Nous approchons de la fin de l’été et cela fait un bon moment que grand-père et grand-mère sont partis voir leurs enfants dispersés dans le monde. Sur les conseils de mon oncle, je passe la plupart de mon temps à dessiner les arbres du parc proche de chez moi. J’attends impatiemment de le retrouver pour lui montrer comment j’ai réussi à dessiner un corbeau qui était perché sur la plus haute branche d’un platane.

Vendredi, je rassemble mes affaires de dessin et saute, tout excitée, dans la voiture pour me diriger avec mon père vers la maison de grand-père. A ses abords, nous nous rendons compte qu’un remue-ménage inhabituel agite les membres de la famille. Cela fait longtemps que nous n’avons pas de nouvelles de l’oncle. Pourvu qu’il ne lui soit rien arrivé ! Mon père se mêle au petit groupe énervé et une minute plus tard revient, le visage défiguré par la colère.

Sur le chemin du retour, je n’ose poser aucune question en voyant mon père arracher quasiment le volant de rage et envoyer une série d’injures à mon oncle. Recroquevillée sur le coin de la banquette arrière, je serre de plus en plus fort mon cahier de dessin contre ma poitrine. Le soir, alors que je m’apprête à me coucher, par la porte entrouverte, j’entends mon père parler à ma mère d’une voix plus tremblante que les pleurs inopportuns de mon petit frère de deux ans. L’oncle H. est arrivé à ses fins ; il a vendu la maison du grand-père et s’est enfui, sans laisser de trace.
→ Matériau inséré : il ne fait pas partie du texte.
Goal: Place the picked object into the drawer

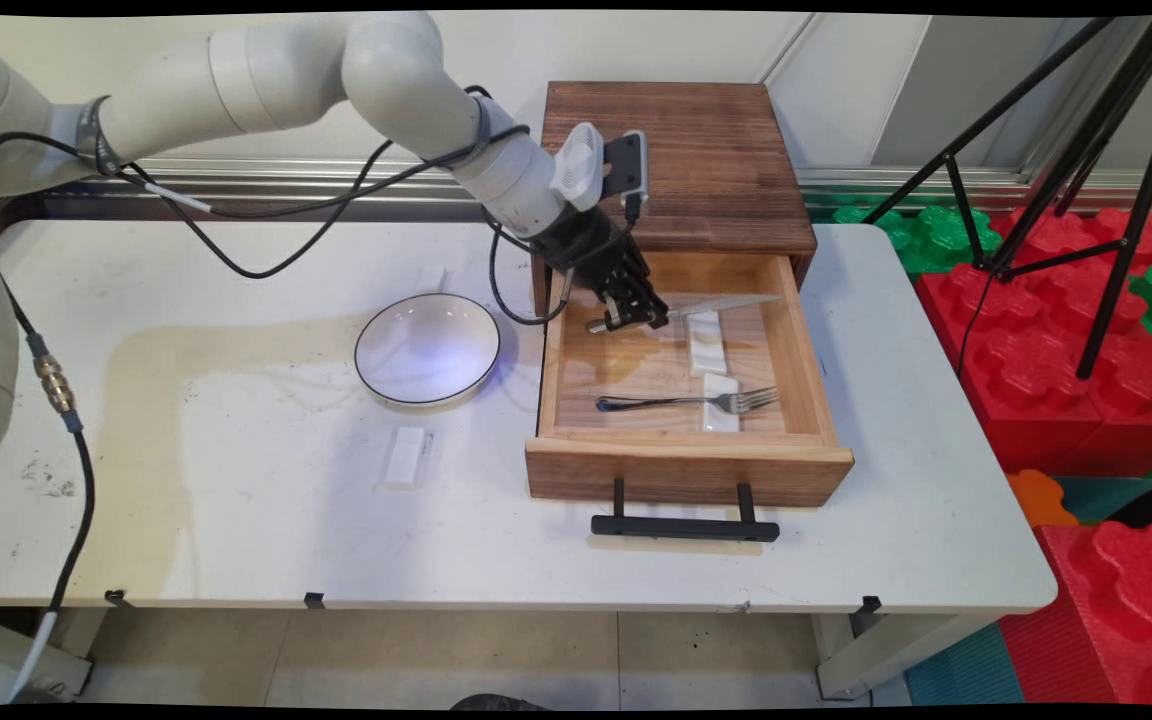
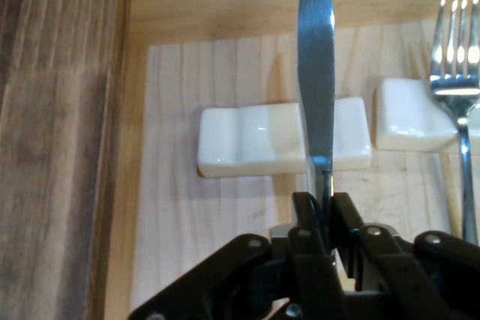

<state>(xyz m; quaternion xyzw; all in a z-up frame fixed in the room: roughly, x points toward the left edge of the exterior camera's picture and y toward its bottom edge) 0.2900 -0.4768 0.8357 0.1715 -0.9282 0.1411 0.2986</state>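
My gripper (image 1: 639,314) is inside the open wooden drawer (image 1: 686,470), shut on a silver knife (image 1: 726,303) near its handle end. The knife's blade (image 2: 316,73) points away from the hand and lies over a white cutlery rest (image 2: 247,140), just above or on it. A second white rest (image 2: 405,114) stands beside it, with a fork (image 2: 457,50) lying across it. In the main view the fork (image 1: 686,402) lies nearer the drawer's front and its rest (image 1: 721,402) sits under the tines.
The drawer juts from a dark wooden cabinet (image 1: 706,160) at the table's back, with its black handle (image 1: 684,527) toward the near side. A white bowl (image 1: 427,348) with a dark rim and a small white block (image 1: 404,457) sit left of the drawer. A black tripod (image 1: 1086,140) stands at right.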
Moi, je n’y crois pas et je ne comprends pas le sens de ces propos. Mais je devine que la fuite de mon oncle doit être liée à son organisation secrète. Je regarde avec chagrin mon cahier et mes yeux se remplissent de larmes à l’idée que je ne le verrai plus. Je réalise que je vais être privée de mes cours de dessin et de botanique et je sais que je ne pourrais trouver le sommeil. Je ne cesse de me demander pourquoi l’oncle H. n’a pas attendu que je découvre le trésor familial.